There are many layers that require unpacking in order to understand what is going on. It is not as simple as it may seem.

First, whose fault is it that we have all these tests? Some say it's former president George W. Bush's since he allegedly wanted to break teachers' unions by holding them accountable for the results. And Teddy Kennedy's, who wanted to show he could work in a bipartisan way and made a deal with Number 43 when he signed off on Bush's signature school reform program, No Child Left Behind that required universal testing and meet certain standards in order for states to leverage federal funds. And, of course, like everything else people do not like, it's Barack Obama's fault since he has a radical agenda for the federal government to snatch authority from the states and take over the education of our children, very much including indoctrinating and testing them. Some feel, through the imposition of Common Core.

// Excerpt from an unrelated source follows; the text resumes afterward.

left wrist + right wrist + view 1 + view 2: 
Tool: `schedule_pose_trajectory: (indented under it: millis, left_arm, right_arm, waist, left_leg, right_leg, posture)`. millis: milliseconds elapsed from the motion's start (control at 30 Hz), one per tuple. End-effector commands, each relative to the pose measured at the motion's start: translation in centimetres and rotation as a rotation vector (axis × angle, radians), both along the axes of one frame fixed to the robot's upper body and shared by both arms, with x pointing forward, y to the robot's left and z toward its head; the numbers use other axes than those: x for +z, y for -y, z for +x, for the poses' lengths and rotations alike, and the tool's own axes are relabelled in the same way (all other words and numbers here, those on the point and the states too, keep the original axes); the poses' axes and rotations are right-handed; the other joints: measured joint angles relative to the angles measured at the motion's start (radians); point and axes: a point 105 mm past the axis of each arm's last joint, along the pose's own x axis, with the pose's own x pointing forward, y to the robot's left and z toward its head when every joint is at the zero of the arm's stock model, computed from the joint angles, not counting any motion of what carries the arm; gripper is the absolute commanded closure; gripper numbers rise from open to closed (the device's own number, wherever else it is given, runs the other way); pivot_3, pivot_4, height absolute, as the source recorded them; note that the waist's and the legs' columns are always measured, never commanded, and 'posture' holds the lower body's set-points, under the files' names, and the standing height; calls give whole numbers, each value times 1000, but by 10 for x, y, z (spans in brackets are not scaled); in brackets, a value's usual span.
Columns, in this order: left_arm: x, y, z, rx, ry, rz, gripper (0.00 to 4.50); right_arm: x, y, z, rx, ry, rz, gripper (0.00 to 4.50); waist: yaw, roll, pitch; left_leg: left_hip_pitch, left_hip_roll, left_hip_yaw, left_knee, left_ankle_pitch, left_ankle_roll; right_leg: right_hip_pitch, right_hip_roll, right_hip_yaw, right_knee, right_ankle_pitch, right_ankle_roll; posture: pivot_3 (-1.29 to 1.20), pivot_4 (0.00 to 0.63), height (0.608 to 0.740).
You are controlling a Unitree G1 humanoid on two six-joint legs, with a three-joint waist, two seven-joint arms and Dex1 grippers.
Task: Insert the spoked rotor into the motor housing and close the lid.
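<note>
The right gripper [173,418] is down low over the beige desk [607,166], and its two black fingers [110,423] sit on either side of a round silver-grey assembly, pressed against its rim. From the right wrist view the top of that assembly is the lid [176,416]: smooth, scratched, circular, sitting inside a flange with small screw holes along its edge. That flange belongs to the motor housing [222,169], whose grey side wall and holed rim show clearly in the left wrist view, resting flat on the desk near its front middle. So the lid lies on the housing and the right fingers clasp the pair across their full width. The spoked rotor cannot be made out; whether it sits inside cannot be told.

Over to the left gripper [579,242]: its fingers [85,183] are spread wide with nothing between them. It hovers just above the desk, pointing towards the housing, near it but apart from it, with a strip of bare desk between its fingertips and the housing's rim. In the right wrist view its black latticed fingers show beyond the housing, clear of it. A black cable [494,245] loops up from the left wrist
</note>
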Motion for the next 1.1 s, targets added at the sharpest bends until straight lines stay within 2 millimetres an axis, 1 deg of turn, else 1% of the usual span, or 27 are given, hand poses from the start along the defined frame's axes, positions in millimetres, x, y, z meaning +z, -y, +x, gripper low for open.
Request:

If you live in New York and watch TV, you are being flooded with ads paid for by the state's teachers' unions that claims it's governor Andrew Cuomo's fault. He's doing a Scott Walker, they say, by showing how tough he can be on teachers, using testing as a way to fire teachers he doesn't like. All this presumably to get ready to run for president if Hillary Clinton continues to falter.

And then there are those (me included) who feel requiring some forms of achievement testing is one way, one way, to see if kids are learning and to use what the tests show as part of the mix, part of the mix, of evaluative tools available to hold everyone involved accountable for how well students are faring--individual teachers, school principals, school districts, states, and the children themselves.

Then there is the matter of using test results to distinguish between the achievement of individual students. This is very complicated business in a society that conservatives sees as guided by meritocratic values--that there is a natural hierarchy based on talent, hard work, and success--while at that same time to others, progressives, there is the belief in human equality and thus call for polices to assure not just equality of opportunity but equality of results.

This in a society that often overpraises children, awarding trophies to all, including to those who come in last. Awards for showing up and trying. Or maybe just for showing up.

Often the anti-testing people are the very ones seeking advantages for their own children at all levels of schooling, especially those that can afford to supplement what is available even in private schools to assure their own children's ultimate advantages.

Some years ago when the arguments about testing first roiled discourse about schooling and its outcomes, I had a colleague at the very progressive Ford Foundation, actually the vice president to whom I reported, who was a fierce critic of traditional forms of testing and a strong advocate of what was thought to be "authentic assessment." Approaches that called for more nuanced and three-dimensional methods to measure student achievement. Including non-traditional forms of assessment where student outcomes would be evaluated by things such as portfolios of their work. It was felt that this was a fairer approach than the usual testing and would thus contribute to narrowing the achievement gap.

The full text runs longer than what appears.